А Васейка — это мы его так попросту называем, по знакомству, а его и староста, поди, теперь Василием Игнатьевичем покличет, шагает по снежку, по первому: за спиной — ранец, на спине — винтовка, охотничья, легкая, и такую сыскали, чтоб не терла плеча — шагает с четырьмя служивыми людьми и с шагу не собьется, по леску березовому, редкому. Вот вдали погромыхивает, должно быть, враг засел за пригорок, только врет, наших не нащупает — далеко влево, узенькими ленточками чернеются неприятельские траншеи. И то их видно только в бинокль с вершины самой высокой березки: на это Васейка — мастер: под большим человеком береза бы в дугу согнулась, два с половиной-то пуда ей можно выдержать — это вес Васейкин вместе с сапогами и шинелью казенными. Смотрит он вокруг в заморские стекла, и многие версты, как бы повинуясь волшебной силе, притягиваются к его любопытным светлым глазкам. Вон налево деревенька дымится полуобгорелая: маленькие черные точки перебегают от нее к леску — это наши стрелки занимают позиции. Вдруг на мгновенье перед носом у Васейки ясно вырисовался белый четырехугольник, блеснувший на голубом небе. Кувырком скатился он с дерева на руки солдат.

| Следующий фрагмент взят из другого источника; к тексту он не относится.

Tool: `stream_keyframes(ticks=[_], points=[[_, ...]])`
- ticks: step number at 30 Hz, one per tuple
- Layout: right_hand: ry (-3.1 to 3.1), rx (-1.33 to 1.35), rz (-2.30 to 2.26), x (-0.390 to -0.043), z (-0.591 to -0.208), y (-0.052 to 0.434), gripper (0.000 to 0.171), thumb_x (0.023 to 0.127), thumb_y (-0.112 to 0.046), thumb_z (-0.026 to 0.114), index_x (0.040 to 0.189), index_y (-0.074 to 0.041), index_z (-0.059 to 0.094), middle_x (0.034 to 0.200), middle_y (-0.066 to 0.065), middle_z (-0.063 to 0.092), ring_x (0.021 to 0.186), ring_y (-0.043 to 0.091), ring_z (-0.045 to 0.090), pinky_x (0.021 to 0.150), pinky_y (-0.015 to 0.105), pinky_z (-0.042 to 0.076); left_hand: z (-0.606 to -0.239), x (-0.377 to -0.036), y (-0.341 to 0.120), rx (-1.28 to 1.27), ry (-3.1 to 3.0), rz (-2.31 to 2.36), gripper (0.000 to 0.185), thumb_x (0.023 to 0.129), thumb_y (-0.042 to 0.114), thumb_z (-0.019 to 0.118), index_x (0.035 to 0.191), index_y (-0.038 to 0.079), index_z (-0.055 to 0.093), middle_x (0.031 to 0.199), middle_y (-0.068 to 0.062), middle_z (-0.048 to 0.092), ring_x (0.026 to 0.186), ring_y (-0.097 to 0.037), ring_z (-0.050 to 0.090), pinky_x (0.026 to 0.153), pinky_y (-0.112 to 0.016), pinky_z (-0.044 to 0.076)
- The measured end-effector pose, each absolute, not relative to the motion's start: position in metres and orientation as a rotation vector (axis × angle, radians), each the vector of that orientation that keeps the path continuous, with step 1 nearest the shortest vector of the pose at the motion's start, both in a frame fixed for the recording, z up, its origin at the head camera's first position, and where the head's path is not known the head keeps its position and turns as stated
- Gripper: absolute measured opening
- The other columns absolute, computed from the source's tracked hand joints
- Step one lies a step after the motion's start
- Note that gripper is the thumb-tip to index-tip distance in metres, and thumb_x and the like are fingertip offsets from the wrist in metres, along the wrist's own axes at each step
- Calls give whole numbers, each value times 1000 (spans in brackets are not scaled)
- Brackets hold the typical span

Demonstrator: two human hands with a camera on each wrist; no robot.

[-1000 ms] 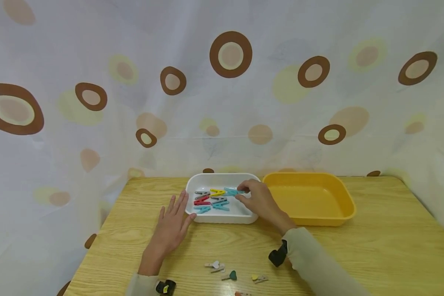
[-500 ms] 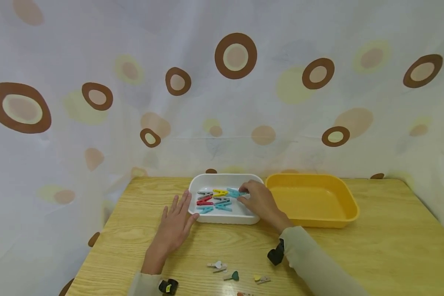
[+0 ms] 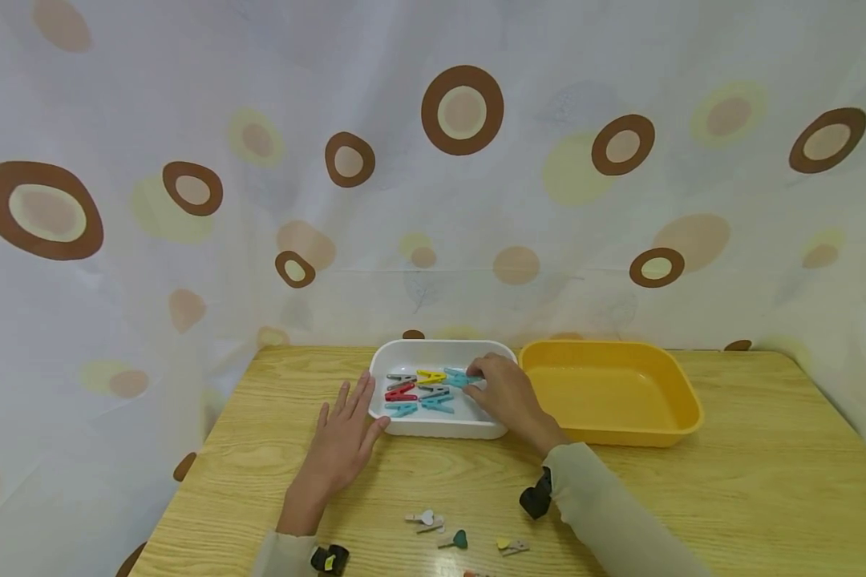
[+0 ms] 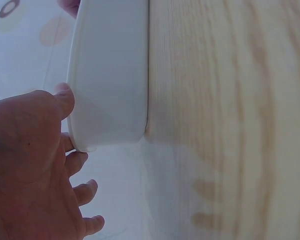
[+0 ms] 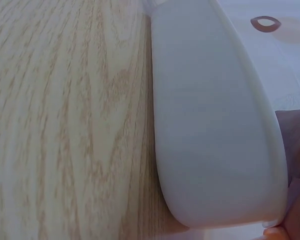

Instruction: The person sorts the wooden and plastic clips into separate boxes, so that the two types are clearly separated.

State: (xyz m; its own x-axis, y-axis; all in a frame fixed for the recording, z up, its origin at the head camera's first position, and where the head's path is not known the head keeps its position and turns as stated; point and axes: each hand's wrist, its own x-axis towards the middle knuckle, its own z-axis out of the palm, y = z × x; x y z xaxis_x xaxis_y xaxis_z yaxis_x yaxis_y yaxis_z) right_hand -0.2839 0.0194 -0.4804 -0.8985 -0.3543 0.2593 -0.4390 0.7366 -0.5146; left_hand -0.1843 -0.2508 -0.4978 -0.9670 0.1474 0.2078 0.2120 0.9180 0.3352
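Observation:
In the head view a white tray (image 3: 447,429) holds several plastic clothespins: a red clothespin (image 3: 401,393), a yellow clothespin (image 3: 430,376), grey ones and light blue ones. My left hand (image 3: 337,445) rests against the tray's left end, fingers extended; the left wrist view shows its thumb at the rim. My right hand (image 3: 508,394) reaches over the tray's right side. Its thumb and fingertips pinch a light blue clothespin (image 3: 459,378) low inside the tray, partly hidden by the fingers. In the right wrist view the tray wall (image 5: 215,115) hides most of that hand.
A yellow tray (image 3: 609,435) stands to the right, close beside the white one. Small wooden clips lie near the front of the table, among them a white-heart clip (image 3: 424,518), a green-heart clip (image 3: 457,540) and a yellow-topped clip (image 3: 511,546). A patterned curtain (image 3: 433,200) hangs behind.
The head view has shifted slightly, so everything appears a little farther right. Both hands keep nearly the same places, the right one still at the light blue clothespin.

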Motion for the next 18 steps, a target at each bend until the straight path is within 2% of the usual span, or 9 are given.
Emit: stream_keyframes(ticks=[10, 18], points=[[-2740, 666, 985, -282, -477, 26, 25, 91, -15, 80, 111, -1, 74, 107, 10, 67, 99, 27, 63, 93, 44, 55, -498, -185, -249, -282, -2896, -543, 70, 110, 43, 44, 164, 5, 21, 170, -9, 18, 155, -41, 17, 117, -71, 17], [-2654, 821, 1057, -273, -470, 36, 22, 90, -9, 80, 110, -2, 74, 104, 11, 69, 94, 23, 63, 87, 41, 56, -496, -183, -249, -273, -2903, -529, 70, 110, 43, 45, 163, 4, 23, 170, -11, 19, 154, -42, 18, 116, -71, 17]])
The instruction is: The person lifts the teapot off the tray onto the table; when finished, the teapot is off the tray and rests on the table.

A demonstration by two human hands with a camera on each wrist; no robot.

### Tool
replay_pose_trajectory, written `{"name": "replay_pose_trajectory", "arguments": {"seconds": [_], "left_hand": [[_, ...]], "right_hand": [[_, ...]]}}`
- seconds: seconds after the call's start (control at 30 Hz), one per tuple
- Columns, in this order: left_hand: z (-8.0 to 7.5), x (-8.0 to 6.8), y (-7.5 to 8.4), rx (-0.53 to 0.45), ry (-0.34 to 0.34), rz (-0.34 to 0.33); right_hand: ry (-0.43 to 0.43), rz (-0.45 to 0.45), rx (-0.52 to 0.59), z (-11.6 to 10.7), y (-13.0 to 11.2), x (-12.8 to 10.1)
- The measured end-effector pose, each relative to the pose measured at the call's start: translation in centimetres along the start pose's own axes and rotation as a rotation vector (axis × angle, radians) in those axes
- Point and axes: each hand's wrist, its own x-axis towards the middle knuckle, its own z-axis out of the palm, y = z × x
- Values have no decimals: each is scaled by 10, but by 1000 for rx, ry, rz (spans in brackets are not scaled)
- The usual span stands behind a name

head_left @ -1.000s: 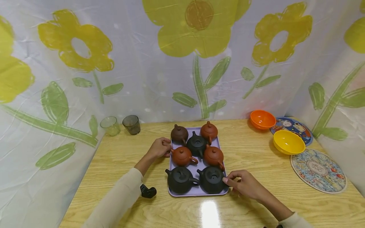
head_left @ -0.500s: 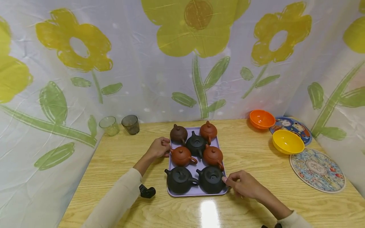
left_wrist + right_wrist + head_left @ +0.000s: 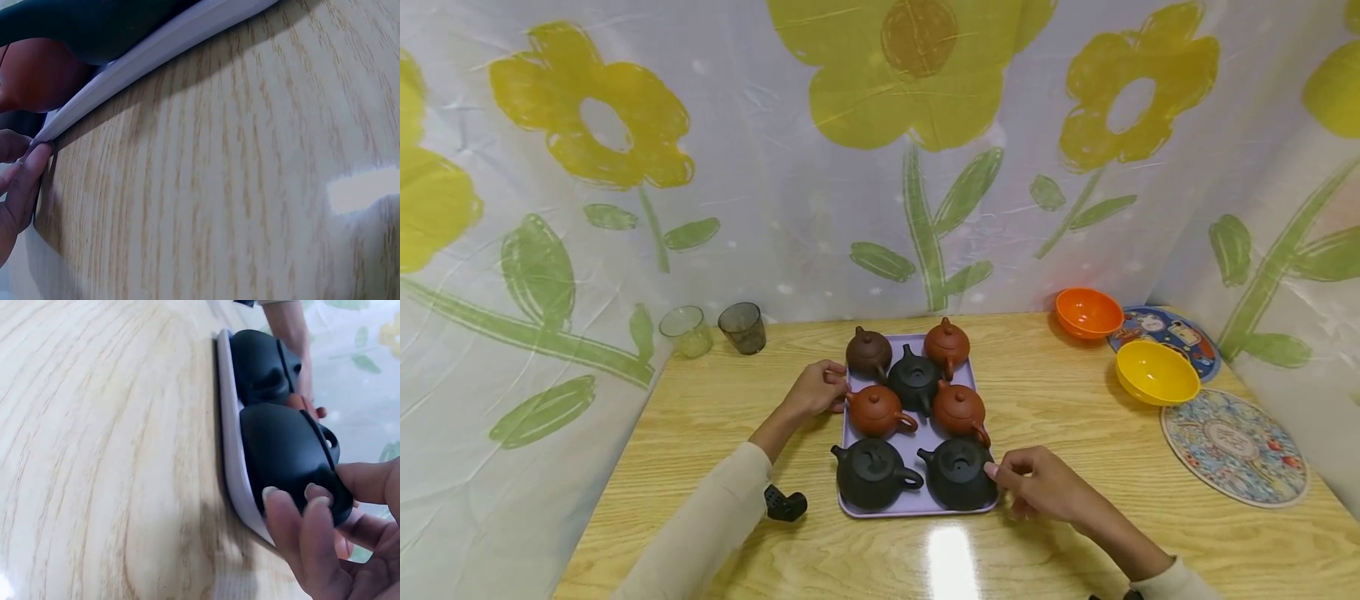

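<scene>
A lilac tray (image 3: 917,516) bears several small teapots. At its front right corner, my right hand (image 3: 1041,485) pinches the handle of a black teapot (image 3: 284,450), which leans slightly. My left hand (image 3: 817,389) grips the tray's left rim, with fingertips (image 3: 39,156) on both sides of it. Another black teapot (image 3: 868,479) stands at the front left. Behind are two reddish-brown teapots (image 3: 874,415), a black one (image 3: 913,379) in the middle, a dark brown one (image 3: 868,354) at the back left and a reddish one (image 3: 946,343) at the back right.
Two tinted glasses, one greenish (image 3: 688,337) and one grey (image 3: 743,332), stand at the back left. On the right are an orange bowl (image 3: 1088,321), a yellow bowl (image 3: 1157,383), a blue round mat (image 3: 1202,348) and a patterned round mat (image 3: 1240,454). A flowered cloth surrounds the wooden table.
The black teapot in my right hand has tipped slightly. My left hand keeps its place on the tray rim, and the head view has shifted a little.
</scene>
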Motion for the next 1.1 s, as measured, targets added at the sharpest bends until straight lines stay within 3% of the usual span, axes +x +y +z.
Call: {"name": "replay_pose_trajectory", "arguments": {"seconds": [0.57,1.1], "left_hand": [[-4,1,-2,22,12,-3],[1,1,0,-15,-6,11]], "right_hand": [[-112,30,177,-14,-3,-1],[-77,13,148,-61,-16,2]]}}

— Ероплант, ероплант! — быстрым шепотом, точно его могли услышать, заговорил он. — Ложись, дядюшки, на нас прямо жарит, может, Бог даст, приземлится!

«Дядюшки» безмолвно следуют быстрому совету Васейки: так горячо звучит его шепот, так ярко проступил румянец, захвативший и уши, и шею. Вскоре однообразный рокот, раздающийся наверху, извещает о незваном госте, зорко осматривающем местность. Все пятеро лежат, укрывшись сухой листвой, так как березняк мелкий — листьев на деревьях нет. Неприятельская машина медленно описывает круги, как бы задавшись целью осмотреть каждую березку. Руденко, молодой солдатик, также возбужденным шепотом шипит в сторону старшого:

— Ссадить бы! А? Право слово, вишь, теперь ён ближает? На что старшой, Иван Иваныч, только тычет его в бок кулаком.

Они всегда впятером вызываются на разведку: Иван Иваныч, старшой, унтер, бородач, он и на японца ходил; Руденко, большеголовый, белобрысый парень, смелости «дикой», как о нем отзывались солдаты; Гришка-песенник и еще один «вольноопределенный», Гущин — говорят, студент ученый, вишь, у него невеста померла чахоткой, так он с отчаянности в самый огонь лезет. Уж его на разведки проветриваться посылают. Лежат они себе рядком, как братья родные, а Васейка пятым «рядовым» считается, даром что ему лишь тринадцать лет на Ильин день исполнилось. Как же он такой молодой здесь, на чужой земле? А об этом узнаем после.